1. Field of the Invention
The present invention is generally directed to computing operations performed in multi-processor computer systems. More particularly, the present invention is directed to reducing processor cache-coherency probe traffic resulting from false sharing of data in multi-processor computer systems and applications thereof.
2. Background
A multiprocessor computing system includes a main memory and a plurality of processors. Each processor can read from and write to the main memory. In addition to the main memory, each processor includes a cache memory, or simply a cache. The cache of a processor can be accessed by that processor faster than that processor can access the main memory. Thus, each processor stores frequently accessed data in its cache.
Consequently, multiple processors in a multi-processor system can each hold a copy of data corresponding to a single location in the main memory. Because each processor can access its own cache faster than it can access the main memory, each processor has the potential to update its local copy of the data before the updated data is stored in the main memory. If one of the processors modifies its local copy of the data and the other processors do not receive those modifications, the local copy of the data in each of the other processors may be out-of-date.
Conventional processors in a multiprocessor system implement one or more cache-coherency protocols to signal changes to cached data shared by multiple processors. Example cache-coherency protocols include, for example, MOESI, MESI, MESIF, and others. The signals that are broadcasted are termed probes or snoops.
Unfortunately, the sharing of cached data between processors in a multiprocessor system can lead to false sharing. False sharing occurs when multiple processors each store a local copy of a cache line, but each processor accesses a different data object/memory block of the cache line.
For example, a first processor and a second processor may each store a local copy of a cache line that includes two data objects—a data object A and a data object B—wherein the first processor accesses only the data object A and the second processor accesses only the data object B. Conventionally, if the first processor modifies data object A of its local copy of the cache line, the first processor will send a probe to the second processor, causing the second processor to update its local copy of the cache line even though the second processor is not accessing data object A. The first and second processor in this example are involved in false sharing because, although they each store local copies of the same cache line, they are each accessing different data objects of the cache line. False sharing is inefficient and leads to performance overhead and is, therefore, undesirable.
Conventional solutions for dealing with false sharing are software-based solutions. One such software-based solution is to pad data to insure that data objects that are accessed by two different processors do not fall on the same cache line. For example, if the first processor accessed only data object A and the second processor accessed only data object B, then this conventional solution would be to pad the data so that data object A falls on one cache line and data object B falls on another cache line.
This type of conventional solution is problematic for several reasons. For example, padding the data increases the memory footprint, thereby affecting performance because worthless data (i.e., the padding data) must be moved on a systems data busses.
Given the foregoing, what is needed is an improved manner for dealing with false sharing in multiprocessor systems.
Embodiments of the present invention meet the above-described needs by providing improvements for reducing cache probe traffic resulting from false data sharing in multiprocessor systems and applications thereof.

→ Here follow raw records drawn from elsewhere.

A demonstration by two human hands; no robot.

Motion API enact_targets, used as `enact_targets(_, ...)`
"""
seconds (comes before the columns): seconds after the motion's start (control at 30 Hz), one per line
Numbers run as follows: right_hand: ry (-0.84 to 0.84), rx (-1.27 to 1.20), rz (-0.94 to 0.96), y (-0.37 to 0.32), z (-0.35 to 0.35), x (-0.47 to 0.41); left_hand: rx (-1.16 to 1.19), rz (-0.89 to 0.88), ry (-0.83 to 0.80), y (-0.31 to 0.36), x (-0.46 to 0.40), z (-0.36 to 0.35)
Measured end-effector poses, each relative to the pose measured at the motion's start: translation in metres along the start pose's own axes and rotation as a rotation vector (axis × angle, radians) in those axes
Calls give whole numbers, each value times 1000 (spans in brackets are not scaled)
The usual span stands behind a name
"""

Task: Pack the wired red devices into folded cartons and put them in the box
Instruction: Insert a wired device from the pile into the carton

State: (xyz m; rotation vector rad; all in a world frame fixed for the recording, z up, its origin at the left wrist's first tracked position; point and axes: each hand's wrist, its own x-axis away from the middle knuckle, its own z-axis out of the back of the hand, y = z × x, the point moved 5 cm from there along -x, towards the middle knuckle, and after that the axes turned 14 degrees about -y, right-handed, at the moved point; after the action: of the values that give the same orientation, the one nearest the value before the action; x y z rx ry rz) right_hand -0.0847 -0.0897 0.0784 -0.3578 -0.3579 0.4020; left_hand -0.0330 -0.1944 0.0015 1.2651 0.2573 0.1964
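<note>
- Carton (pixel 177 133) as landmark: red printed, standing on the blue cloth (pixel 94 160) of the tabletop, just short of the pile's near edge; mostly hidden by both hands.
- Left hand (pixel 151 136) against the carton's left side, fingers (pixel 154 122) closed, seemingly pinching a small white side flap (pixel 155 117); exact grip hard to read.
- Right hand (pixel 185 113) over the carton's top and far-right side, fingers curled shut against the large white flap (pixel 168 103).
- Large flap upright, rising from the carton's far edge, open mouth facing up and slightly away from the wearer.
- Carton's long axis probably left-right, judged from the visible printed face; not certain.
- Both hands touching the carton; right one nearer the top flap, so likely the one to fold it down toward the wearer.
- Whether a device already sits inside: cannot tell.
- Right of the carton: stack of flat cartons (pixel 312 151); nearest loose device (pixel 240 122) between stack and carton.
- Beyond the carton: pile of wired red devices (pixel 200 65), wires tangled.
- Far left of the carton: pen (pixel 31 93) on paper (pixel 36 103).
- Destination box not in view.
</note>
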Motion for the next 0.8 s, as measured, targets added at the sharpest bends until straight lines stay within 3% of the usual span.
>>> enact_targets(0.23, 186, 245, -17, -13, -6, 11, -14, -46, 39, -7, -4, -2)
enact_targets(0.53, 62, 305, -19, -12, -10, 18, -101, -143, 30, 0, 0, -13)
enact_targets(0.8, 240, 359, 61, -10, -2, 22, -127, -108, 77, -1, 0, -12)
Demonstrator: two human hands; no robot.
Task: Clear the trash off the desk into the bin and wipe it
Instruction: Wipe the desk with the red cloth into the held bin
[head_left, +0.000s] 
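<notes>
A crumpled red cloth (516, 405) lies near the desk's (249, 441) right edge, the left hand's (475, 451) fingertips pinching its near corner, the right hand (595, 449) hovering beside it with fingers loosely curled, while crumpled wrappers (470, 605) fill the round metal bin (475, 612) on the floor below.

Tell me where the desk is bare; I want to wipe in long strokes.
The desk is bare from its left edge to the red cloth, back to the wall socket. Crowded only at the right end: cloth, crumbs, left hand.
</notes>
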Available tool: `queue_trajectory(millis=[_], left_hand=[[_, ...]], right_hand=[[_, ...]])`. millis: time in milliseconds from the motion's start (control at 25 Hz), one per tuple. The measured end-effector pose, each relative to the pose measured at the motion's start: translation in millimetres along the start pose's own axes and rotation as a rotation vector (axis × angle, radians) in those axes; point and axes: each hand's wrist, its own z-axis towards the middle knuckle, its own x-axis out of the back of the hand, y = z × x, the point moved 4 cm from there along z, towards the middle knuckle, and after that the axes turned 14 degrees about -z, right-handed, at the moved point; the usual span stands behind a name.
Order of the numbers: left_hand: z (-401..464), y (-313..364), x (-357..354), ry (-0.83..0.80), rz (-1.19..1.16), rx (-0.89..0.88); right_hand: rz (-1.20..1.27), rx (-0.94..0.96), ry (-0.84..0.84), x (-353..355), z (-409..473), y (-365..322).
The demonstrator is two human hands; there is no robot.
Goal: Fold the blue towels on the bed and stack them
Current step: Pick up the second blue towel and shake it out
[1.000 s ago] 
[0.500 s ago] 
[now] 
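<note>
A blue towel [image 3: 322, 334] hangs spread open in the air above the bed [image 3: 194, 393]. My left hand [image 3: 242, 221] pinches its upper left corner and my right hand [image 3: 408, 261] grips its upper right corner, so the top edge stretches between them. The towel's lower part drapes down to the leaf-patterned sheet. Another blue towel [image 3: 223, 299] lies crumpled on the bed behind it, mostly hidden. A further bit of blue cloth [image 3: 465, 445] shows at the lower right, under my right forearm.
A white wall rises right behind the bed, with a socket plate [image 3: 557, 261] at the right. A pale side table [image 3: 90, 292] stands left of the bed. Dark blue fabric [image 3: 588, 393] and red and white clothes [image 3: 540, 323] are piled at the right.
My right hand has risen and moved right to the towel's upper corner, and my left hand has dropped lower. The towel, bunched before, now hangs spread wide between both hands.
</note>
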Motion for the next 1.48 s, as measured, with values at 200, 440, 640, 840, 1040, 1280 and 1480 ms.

For example, an embodiment of the present invention provides a processing unit for use in a multi-processing unit system. In this embodiment, the multi-processing unit system includes a main memory and another processing unit. The processing unit comprises a cache and logic. The cache is configured to store data from the main memory. The logic is configured to maintain an entry in a directory of the cache. The entry indicates whether either of the processing unit and the other processing unit accesses a data object of a cache line for which the processing unit is a home node.
Another embodiment of the present invention provides a system, including a main memory, a first processing unit, and a second processing unit. The first processing unit and the second processing unit are coupled to the main memory. The first processing unit includes a cache and logic. The cache is configured to store data from the main memory. The logic is configured to maintain an entry in a directory of the cache. The entry indicates whether either of the first processing unit and the second processing unit accesses a data object of a cache line for which the first processing unit is a home node.
A further embodiment of the present invention provides a method implemented in a computing system, wherein the computing system includes a first processing unit, a second processing unit, and a main memory. According to this embodiment, the method includes storing data from the main memory in a cache line, wherein the cache line comprises one or more data objects. The method further includes maintaining an entry in a cache of the first processing unit, wherein the entry indicates whether either of the first processing unit and the second processing unit accesses a data object of the cache line.
Further features and advantages of the invention, as well as the structure and operation of various embodiments of the invention, are described in detail below with reference to the accompanying drawings. It is noted that the invention is not limited to the specific embodiments described herein. Such embodiments are presented herein for illustrative purposes only. Additional embodiments will be apparent to persons skilled in the relevant art(s) based on the teachings contained herein.
The accompanying drawings, which are incorporated herein and form part of the specification, illustrate the present invention and, together with the description, further serve to explain the principles of the invention and to enable a person skilled in the relevant art(s) to make and use the invention.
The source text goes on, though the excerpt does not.